General information
- System: Naples Metro station
- Operator: ANM
- Lines: Line 1, Line 10 and Line 11
- Connections: Urban and suburban buses

Other information
- Status: Under construction

Route map

Location

= Di Vittorio station =

Metro station in Naples, Italy

Di Vittorio will be a station on lines 1, 10 and 11 of the Naples Metro. It is located in the Secondigliano quarter, between Piazza Giuseppe Di Vittorio (also known as Piazza Capodichino) and Viale Comandante Umberto Maddalena (also known as Doganella).

== Station layout ==
It is the last of the four stations designed by Antonio Nanu and whose construction was entrusted to EAV, to allow the closure of the loop of Line 1 and the continuation of Line 11 towards the center of Naples, retracing the route of the old lower Alifana; the other three are Miano, Regina Margherita and Secondigliano.

== History ==
Although the station was part of the project started in 2001, the construction of the section saw the gradual opening of the construction sites from west to east, which is why the first construction site to be opened was the one between Piscinola Scampia and Miano, while the construction site Di Vittorio would have been the last in chronological order to be inaugurated.
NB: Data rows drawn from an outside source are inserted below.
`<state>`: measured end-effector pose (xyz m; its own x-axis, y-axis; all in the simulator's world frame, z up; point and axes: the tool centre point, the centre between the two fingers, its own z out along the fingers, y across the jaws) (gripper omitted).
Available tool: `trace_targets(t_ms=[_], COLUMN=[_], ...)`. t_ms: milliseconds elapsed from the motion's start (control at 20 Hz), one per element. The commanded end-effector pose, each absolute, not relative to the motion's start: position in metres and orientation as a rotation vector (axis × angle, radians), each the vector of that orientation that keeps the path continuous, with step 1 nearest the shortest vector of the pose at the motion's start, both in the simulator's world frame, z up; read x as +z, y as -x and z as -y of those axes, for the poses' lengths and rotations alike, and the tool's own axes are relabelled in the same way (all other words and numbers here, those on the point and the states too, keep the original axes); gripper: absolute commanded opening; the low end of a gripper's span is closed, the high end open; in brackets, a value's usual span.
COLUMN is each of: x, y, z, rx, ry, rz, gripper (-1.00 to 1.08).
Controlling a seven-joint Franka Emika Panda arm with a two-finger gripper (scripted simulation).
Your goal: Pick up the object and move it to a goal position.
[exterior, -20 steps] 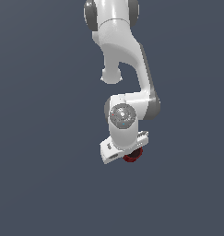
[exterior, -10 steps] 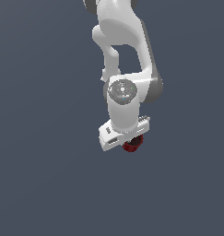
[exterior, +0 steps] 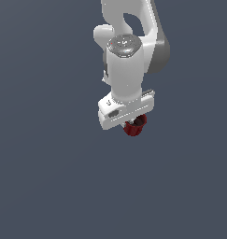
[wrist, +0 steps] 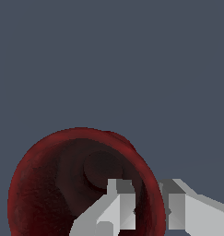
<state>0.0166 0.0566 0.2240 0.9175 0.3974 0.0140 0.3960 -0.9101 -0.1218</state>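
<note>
The object, a small dark red mug (exterior: pixel 135 126), hangs just under my white gripper (exterior: pixel 132 122) in the exterior view, mostly hidden by the hand. The wrist view looks into the mug (wrist: pixel 62 179): a dark interior under a red rim. One finger (wrist: pixel 114 207) is inside the mug and the other finger (wrist: pixel 182 205) is outside, with the mug's wall pinched between them. My gripper (wrist: pixel 150 207) is shut on the mug's rim. The handle does not show clearly.
Only a plain dark grey-blue background surrounds the arm (exterior: pixel 129 60) in both views. No table edge, container or other object shows.
The arm with the mug has risen and come nearer to the exterior camera, so it looks larger. The mug stays held in the gripper.
</note>
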Motion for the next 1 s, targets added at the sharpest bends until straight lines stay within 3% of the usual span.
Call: trace_targets(t_ms=[0, 550, 950], x=[0.248, 0.337, 0.368], y=[-0.004, 0.042, 0.057], z=[-0.056, -0.053, -0.052], rx=[0.012, 0.011, 0.01], ry=[2.957, 2.955, 2.954], rz=[0.614, 0.615, 0.615], gripper=[-1.0, -1.0, -1.0])
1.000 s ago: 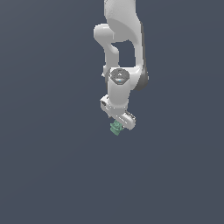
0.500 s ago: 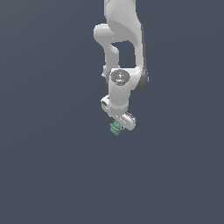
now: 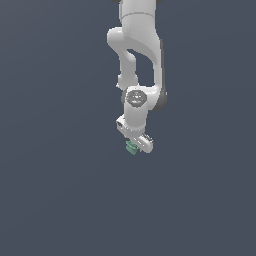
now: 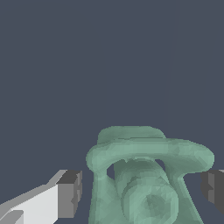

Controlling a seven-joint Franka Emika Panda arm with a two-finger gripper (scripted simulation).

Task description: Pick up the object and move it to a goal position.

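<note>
**Nothing has moved in the last second: arm parked over the lump**

Comparing my exterior views, I see no shift over the last second. The gripper [image 3: 135,146] hangs low over the bare grey floor with the teal-green lump [image 3: 131,147] at its tip. From the wrist view, the lump [image 4: 146,177] sits between the dark pads [image 4: 70,192], with a gap showing on each side, so I read the fingers as parted, not yet pinching. I judge the grasp is still to come.
</note>
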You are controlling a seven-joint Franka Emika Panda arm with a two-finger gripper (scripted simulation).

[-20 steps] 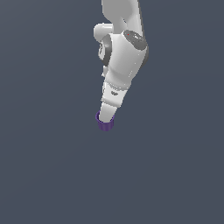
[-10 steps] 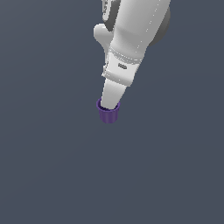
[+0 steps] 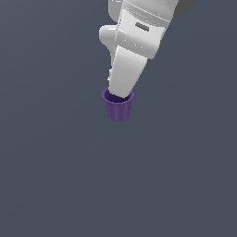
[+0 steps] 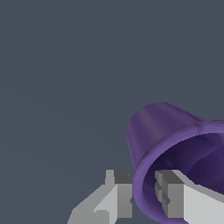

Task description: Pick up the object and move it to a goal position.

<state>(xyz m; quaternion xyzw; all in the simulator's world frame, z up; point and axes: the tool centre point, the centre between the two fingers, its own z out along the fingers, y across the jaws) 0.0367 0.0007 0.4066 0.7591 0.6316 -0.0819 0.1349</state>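
Purple, dark, small: cup (image 3: 118,108) is tapered, wider at the mouth, narrower at the base, with faint vertical ribs on the wall and a thicker rolled rim. Inside is a darker shade of the same purple and looks empty as far as the wrist view shows. No labels, brand marks or readable writing on it. On the white arm (image 3: 139,41) there is one small dark slot-like mark, no text legible. Gripper (image 4: 142,194) has its grey-padded fingers (image 4: 124,192) straddling the cup rim, one outside the wall, the other inside the mouth; narrow gap, clamped on the rim wall. In the exterior view the white finger runs straight down into the cup mouth, cup sits upright at the finger's lower end, only slightly narrower than the finger housing above it. Cup sits a bit above the middle of the exterior view, against a uniform grey-blue background; no edge, corner or shadow visible, so I cannot tell whether it rests on a surface or hangs clear of it. In the wrist view the cup (image 4: 175,153) fills the area beside the fingers, mouth toward the camera.
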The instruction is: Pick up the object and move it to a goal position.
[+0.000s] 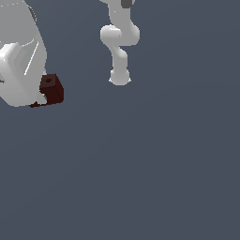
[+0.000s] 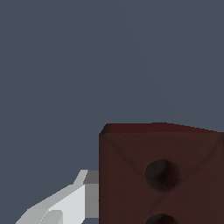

For this reason, also thanks to the blockage of the construction sites which took place on 2 July 2010 at the hands of the Caldoro council and the subsequent release only 7 years later, on 22 April 2017, which took place thanks to the intervention of the De Luca council and EAV, the works only started in 2019 with the demolition of a part of the boundary wall of the Capodichino military airport and the excavation of the station shaft. The completion of the works is expected by the end of 2024, in conjunction with the conclusion of the excavation of the tunnel connecting the Di Vittorio and Capodichino stations and the consequent closure of the ring.

The creation of a cycle-pedestrian path is planned which retraces the route of the former low Alifana from Via Comunale Vecchia di Miano to Doganella, passing on the Calata Capodichino at the point where the old railway bridge was present in the past, demolished due to the deterioration conditions in which it poured and which will be subsequently rebuilt.